**The task:** Your job is to set down the stretch of entries that opens with the line containing "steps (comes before" and closes with the line containing "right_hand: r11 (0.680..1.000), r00". Keep both end lines, copy each exactly, and add nothing.

======== Excerpted data

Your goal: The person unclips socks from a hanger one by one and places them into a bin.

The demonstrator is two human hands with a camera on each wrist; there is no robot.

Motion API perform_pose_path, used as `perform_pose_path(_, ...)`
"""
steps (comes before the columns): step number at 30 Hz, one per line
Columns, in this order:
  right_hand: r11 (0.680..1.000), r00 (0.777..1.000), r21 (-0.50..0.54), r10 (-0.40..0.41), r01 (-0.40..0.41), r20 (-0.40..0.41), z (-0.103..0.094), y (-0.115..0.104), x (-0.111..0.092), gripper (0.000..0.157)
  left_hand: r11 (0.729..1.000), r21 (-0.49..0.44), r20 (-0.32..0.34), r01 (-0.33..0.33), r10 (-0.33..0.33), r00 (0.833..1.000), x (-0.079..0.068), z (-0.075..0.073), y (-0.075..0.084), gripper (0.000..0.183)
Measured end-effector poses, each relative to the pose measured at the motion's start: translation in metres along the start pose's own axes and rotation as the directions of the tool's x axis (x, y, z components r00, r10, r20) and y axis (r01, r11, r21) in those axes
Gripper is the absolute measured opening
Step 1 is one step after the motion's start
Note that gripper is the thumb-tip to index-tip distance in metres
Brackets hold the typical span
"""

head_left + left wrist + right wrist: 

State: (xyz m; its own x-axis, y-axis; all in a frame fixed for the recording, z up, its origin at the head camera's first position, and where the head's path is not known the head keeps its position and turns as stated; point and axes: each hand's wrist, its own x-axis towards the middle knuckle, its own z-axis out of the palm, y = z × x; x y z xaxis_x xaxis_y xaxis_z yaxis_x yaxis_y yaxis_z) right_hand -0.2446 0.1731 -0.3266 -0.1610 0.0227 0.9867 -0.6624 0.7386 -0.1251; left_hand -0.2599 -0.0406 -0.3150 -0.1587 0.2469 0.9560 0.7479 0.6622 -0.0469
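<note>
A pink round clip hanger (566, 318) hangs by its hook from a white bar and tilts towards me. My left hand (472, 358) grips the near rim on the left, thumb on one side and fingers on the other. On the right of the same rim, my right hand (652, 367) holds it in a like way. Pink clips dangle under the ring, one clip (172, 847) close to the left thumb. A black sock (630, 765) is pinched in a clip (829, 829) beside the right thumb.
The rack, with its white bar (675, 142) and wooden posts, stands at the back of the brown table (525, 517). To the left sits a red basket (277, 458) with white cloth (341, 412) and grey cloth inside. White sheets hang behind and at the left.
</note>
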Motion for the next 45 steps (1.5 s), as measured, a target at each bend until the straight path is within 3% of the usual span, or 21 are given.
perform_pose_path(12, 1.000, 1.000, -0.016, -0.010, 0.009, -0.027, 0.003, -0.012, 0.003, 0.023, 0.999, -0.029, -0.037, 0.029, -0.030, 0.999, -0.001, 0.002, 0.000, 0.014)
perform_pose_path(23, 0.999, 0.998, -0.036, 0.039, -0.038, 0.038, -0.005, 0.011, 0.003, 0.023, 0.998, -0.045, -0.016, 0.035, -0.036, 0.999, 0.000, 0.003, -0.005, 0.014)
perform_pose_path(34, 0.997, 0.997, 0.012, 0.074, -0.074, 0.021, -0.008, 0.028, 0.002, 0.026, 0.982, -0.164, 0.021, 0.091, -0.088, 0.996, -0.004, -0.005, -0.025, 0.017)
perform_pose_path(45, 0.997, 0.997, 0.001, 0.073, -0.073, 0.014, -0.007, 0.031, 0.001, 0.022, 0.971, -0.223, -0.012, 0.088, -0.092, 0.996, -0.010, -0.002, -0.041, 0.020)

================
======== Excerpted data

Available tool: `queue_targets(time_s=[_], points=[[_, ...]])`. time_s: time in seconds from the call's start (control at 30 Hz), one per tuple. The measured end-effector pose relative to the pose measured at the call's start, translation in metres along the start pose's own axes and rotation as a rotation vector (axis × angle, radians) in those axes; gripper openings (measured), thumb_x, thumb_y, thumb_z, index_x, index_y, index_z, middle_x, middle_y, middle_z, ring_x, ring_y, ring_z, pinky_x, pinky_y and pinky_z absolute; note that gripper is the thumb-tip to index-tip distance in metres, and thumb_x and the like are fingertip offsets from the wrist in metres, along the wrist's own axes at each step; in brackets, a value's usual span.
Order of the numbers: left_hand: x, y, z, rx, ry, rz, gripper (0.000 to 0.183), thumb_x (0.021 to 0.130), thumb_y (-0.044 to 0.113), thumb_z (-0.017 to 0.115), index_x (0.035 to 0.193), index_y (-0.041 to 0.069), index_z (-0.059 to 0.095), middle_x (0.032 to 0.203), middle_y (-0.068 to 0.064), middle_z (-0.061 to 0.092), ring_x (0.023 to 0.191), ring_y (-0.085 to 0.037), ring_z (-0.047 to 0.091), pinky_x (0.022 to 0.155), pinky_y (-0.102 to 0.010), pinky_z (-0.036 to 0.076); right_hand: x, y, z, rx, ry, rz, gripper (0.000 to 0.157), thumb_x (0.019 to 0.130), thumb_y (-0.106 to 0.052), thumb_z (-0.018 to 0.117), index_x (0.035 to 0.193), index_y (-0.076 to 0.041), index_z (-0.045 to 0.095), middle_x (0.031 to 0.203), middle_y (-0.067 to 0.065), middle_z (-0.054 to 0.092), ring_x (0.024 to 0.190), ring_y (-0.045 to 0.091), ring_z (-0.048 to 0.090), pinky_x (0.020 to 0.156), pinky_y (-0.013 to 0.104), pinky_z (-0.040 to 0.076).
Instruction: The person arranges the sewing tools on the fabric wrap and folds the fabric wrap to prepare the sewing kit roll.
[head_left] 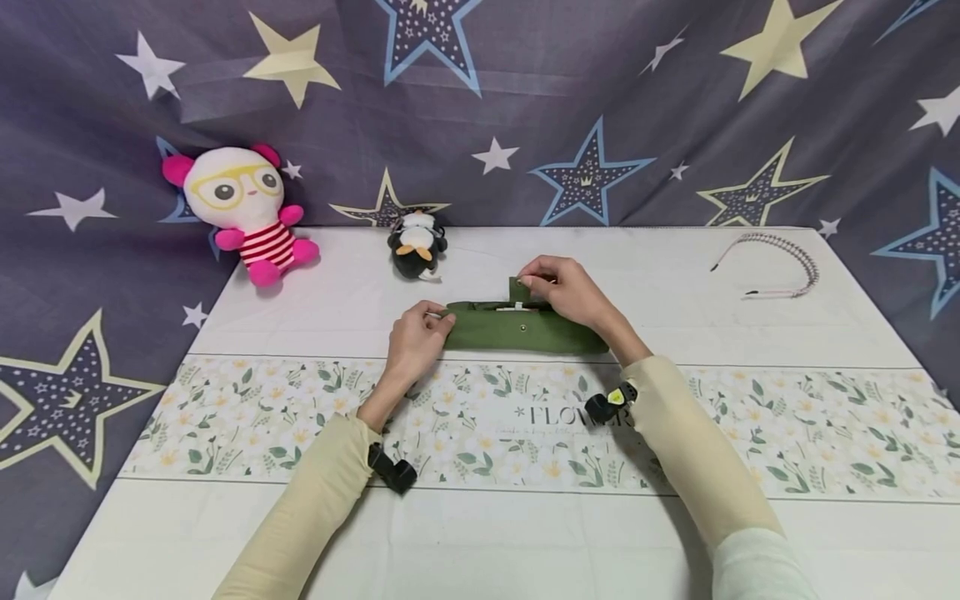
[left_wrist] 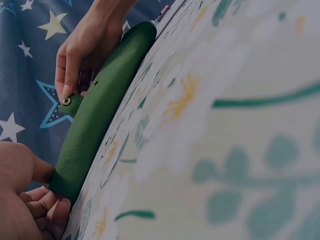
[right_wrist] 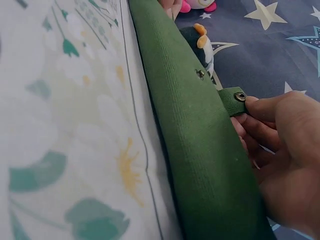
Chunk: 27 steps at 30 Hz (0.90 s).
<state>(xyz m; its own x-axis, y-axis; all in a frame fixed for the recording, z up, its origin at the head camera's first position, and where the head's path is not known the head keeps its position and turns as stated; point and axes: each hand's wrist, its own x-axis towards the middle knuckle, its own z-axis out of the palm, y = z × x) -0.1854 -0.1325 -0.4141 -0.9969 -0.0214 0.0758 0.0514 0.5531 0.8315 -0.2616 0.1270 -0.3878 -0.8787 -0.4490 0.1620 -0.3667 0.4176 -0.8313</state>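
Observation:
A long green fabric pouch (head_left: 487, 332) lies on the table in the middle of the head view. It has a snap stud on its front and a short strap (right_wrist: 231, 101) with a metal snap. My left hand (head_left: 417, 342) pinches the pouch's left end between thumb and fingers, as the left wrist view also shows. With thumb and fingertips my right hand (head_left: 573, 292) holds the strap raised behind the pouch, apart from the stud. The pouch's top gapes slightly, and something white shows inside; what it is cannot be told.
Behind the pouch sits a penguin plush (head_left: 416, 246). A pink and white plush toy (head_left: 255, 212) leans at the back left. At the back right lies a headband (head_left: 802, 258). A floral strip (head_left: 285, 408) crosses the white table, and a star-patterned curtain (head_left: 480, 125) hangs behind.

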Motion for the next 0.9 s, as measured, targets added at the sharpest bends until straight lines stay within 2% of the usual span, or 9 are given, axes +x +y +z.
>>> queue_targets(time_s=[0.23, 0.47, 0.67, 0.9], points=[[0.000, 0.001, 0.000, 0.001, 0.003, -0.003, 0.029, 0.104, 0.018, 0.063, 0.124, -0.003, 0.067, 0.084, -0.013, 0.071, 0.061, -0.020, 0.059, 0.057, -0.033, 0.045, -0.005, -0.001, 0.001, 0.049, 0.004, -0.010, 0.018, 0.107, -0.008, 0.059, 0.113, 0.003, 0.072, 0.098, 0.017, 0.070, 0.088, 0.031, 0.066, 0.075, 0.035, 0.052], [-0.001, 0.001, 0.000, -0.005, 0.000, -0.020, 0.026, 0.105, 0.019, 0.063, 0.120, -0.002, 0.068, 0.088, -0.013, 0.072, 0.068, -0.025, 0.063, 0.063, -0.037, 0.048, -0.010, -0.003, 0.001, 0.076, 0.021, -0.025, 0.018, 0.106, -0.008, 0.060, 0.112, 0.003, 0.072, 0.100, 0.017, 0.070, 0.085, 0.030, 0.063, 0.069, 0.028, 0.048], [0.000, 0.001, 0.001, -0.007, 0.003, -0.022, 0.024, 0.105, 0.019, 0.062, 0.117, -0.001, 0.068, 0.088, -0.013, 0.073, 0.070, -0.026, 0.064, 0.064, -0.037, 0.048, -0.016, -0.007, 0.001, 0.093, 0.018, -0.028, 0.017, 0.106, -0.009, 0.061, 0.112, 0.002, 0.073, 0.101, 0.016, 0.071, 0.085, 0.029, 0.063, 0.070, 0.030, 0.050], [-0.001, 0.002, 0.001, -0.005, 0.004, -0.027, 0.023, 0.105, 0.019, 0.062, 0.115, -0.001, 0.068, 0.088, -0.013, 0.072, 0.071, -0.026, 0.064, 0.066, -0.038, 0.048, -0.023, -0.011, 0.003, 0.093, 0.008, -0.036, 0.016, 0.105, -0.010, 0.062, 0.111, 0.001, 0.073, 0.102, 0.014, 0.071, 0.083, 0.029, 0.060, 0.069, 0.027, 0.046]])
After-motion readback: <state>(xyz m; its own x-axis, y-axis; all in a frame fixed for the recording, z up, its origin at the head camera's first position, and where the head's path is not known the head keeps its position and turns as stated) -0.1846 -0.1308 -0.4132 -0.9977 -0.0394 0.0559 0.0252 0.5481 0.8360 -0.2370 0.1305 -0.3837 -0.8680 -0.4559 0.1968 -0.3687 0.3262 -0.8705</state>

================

**The answer:**
steps (comes before the columns): step number at 30 Hz, one per line
Columns, in this order:
  right_hand: r11 (0.680..1.000), r00 (0.777..1.000), r21 (-0.50..0.54), r10 (-0.40..0.41), r01 (-0.40..0.41), r20 (-0.40..0.41), z (-0.103..0.094), y (-0.115..0.104), x (-0.111..0.092), gripper (0.000..0.157)

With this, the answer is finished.